At first glance we are dealing with three variables here. The size of our playlist (lets call it $n$), the number of times we are replaying the playlist, hence making a shuffle (let's call it $x$) and the number of songs that constitutes "the head" of a shuffled playlist which we will listen to in each "window" (let's call it $y$).

Alrightyroo. So it seems that what we are looking for is a formula for a function $f$ that takes three arguments $n,x,y$ and spits out the probability of getting all elements of $n$, considering that we make $x$ random samples of $n$, and from each sample we take only first $y$ elements.

You'll be able to adjust the above estimations to your liking once we have a formula. But what is important to notice is that the weakest assumption we're making here (due to simplicity) is that all the windows have the same length. That doesn't sound very probable, since you may easily listen to three songs on one sitting and to thirteen on another. But even though our model is a bit simplified it would still be quite cool to know your chances, wouldn't it?

At this point in the story I'm entering my apartment and the best procrastination time in October is about to begin (yeah, I had other things to do).

A QUICK FLASHBACK FROM HIGH SCHOOL MATH...

If the meaning of "factorial" and "binomial coefficent" is well known to you, you can fearlessly skip this part. If not — the flashback is for you; it will come in handy later.

A typical problem in your high school probability class could go something like:

You and your four friends are going to the movies. While you were standing in line for the tickets you started to wonder in how many ways could you occupy the chairs in the movie theater. Help yourself by finding the answer.

My favourite way of explaining this problem goes like this:

We have five chairs: _ _ _ _ _. Each time we create a particular sitting we connect a person to a particular chair.
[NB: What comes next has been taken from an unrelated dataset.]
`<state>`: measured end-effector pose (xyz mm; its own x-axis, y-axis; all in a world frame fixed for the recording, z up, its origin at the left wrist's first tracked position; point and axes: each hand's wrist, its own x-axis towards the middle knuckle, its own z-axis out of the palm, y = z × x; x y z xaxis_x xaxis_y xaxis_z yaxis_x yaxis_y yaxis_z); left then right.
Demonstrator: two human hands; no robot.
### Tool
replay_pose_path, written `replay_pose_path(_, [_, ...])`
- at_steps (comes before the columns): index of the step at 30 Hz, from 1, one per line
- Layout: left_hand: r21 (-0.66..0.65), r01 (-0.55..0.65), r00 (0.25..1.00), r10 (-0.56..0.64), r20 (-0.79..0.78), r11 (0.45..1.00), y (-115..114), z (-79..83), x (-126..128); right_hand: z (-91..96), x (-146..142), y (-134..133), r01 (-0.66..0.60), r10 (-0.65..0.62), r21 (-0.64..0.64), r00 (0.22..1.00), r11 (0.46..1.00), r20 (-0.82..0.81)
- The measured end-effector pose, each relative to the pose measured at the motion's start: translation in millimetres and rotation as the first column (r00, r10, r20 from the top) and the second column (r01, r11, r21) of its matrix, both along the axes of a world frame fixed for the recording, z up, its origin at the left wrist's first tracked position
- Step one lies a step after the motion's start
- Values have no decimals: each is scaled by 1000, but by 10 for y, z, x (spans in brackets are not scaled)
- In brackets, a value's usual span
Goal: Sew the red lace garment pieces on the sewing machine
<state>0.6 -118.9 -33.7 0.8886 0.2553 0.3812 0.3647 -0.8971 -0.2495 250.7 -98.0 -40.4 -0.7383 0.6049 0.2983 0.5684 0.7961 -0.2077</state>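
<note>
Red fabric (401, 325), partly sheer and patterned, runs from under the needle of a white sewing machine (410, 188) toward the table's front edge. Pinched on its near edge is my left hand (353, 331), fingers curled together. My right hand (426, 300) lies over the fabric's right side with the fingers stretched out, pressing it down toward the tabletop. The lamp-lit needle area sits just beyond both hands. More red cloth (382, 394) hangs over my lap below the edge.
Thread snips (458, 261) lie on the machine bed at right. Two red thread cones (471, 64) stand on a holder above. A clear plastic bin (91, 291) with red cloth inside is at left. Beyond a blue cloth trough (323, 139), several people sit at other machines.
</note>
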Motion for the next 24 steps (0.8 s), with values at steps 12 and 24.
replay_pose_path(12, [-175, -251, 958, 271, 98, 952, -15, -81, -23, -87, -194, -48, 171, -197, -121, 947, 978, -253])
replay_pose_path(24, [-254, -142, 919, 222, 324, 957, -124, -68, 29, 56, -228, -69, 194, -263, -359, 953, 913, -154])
The key here is to look at the situation slowly and from the perspective of the chairs. We have a chair #1. No one is seated yet. How many options do we have to pick someone to sit in this chair? It can be any of the friends, so we have 5 options. Now, our situation looks like this: 5 _ _ _ _. Moving on to the chair #2. How many options do we have now? Well, we have four friends left, so now we can choose in 4 different ways a person for the second spot — 5 4 _ _ _. Continuing in this spirit we get the following: 5 4 3 2 1. What do we do with those numbers? We multiply them! Why not adding them? Well, because for every guest you seated on the first chair you have 4 choices on the second chair and for every two guests you have chosen you got 3 options on the third chair and so on.

The operation of multiplying a natural number $n$ by every natural number smaller then $n$ down to 1 is called factorial and is denoted by the well known symbol of exclamation mark. Hence our answer is $5*4*3*2*1=5!=120$.

Now consider a follow-up question:

Unfortunately the movie you picked is very popular and there are no five seats in any row left. You have to split up picking three seats in the last row and two seats in the second. How many options do you have for deciding who will be a part of the last row group?

In answering this one, we can start from what we've already learned. We have three chairs and five people to choose from so maybe the answer is $5*4*3=60$? Well... Not exactly. The problem we are trying to solve here is this: in how many ways can we choose three out of five people? Notice that the order of the people we choose is not relevant i.e. Adam, Bart and Cathy constitute the same group as Cathy, Adam and Bart. Hence our first guess is too big because we counted the same group more then once. How many times exactly? Well, how many options are there for placing three people in a row? We already know that — it's $3!=6$. So in our candidate answer we have six exemplars for every group type. So the only thing we have to do now is shrinking all this exemplars to one representative which means we need to divide by 6. That gives us the final answer: $\frac{5*4*3}{3!}=\frac{60}{6}=10$.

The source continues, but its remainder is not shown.